National Australia Bank is taking advice on a new strategy for its £4bn UK non-core commercial real estate loan book.

The bank, which owns Yorkshire and Clydesdale banks, has appointed Lazard to review options for the loans.

This could result in NAB ­jettisoning its remaining UK exposure and exiting the UK sooner than expected as investors continue to pile into the European debt market.

In 2012, the bank announced its intention to exit UK property lending through its subsidiaries. This was part of a wider strategy to reduce its UK risk appetite and concentrate on its core ­markets of Australia and New Zealand.

Following the announcement it transferred £5.6bn of regional UK property loans from Yorkshire and Clydesdale to the main bank, with plans to undertake an orderly wind-down over six years. It had expected the loans to shrink to less than £2bn by 2018.
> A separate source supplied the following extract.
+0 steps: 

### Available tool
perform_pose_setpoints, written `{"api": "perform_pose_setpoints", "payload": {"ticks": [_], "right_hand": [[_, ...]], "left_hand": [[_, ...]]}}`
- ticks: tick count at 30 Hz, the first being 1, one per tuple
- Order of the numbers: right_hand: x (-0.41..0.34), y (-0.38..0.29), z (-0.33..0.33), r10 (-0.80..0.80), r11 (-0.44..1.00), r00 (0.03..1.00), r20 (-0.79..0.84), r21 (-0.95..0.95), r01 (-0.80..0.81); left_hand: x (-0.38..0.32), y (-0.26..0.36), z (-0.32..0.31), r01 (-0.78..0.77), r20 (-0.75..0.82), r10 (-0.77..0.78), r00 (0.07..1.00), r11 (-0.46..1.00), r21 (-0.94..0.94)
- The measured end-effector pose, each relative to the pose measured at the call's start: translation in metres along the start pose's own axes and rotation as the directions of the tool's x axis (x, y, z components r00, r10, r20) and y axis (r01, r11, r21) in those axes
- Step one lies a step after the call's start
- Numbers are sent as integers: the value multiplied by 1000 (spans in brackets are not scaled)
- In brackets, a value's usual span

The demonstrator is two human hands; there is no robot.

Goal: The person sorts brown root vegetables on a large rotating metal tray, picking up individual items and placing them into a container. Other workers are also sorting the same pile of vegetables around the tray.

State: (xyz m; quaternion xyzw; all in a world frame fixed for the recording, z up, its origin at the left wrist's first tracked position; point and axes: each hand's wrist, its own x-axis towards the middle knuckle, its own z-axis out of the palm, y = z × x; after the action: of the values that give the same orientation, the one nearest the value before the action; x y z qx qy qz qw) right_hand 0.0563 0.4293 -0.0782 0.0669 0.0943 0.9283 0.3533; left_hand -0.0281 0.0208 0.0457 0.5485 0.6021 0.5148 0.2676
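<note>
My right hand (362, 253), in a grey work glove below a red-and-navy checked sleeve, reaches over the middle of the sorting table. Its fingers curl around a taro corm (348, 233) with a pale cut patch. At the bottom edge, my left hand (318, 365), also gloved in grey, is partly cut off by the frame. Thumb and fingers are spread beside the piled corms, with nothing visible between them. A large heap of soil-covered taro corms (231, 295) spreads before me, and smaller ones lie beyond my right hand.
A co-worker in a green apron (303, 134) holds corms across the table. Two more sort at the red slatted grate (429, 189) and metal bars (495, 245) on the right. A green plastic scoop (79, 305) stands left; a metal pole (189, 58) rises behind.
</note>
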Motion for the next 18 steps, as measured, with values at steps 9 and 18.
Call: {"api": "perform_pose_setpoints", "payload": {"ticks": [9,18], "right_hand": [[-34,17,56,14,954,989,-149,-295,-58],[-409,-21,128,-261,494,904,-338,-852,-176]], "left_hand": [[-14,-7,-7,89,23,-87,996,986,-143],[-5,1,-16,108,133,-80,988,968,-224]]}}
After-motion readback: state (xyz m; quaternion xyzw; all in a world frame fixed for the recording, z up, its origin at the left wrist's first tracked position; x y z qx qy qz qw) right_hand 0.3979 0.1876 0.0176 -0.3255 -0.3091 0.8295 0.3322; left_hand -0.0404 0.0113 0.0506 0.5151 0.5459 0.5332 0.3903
According to its first-quarter trading update, released in February, the bank’s CRE run-off portfolio continues to decline, with the balance falling from £4bn to £3.6bn over the quarter. Net of provisions, the outstanding balance is now £3.1bn.

It also said cash earnings in the NAB UK CRE run-off portfolio improved in the quarter, “reflecting the need for fewer provision top-ups to existing impaired exposures and a continuing slowdown in the emergence of impaired loans”.

NAB group chief executive Cameron Clyne said: “Particularly pleasing was the further improvement in the… NAB UK Commercial Real Estate run-off portfolio. Both continue to benefit from the restructure we undertook in 2012 and the recovery of the UK economy.”

This is not the first time the bank has drafted in real estate advisers. In 2009, PwC was appointed to dispose of a loan portfolio but is understood to have decided it was not the right time.

NAB has since also taken advice from KPMG before holding the latest beauty parade for a new adviser.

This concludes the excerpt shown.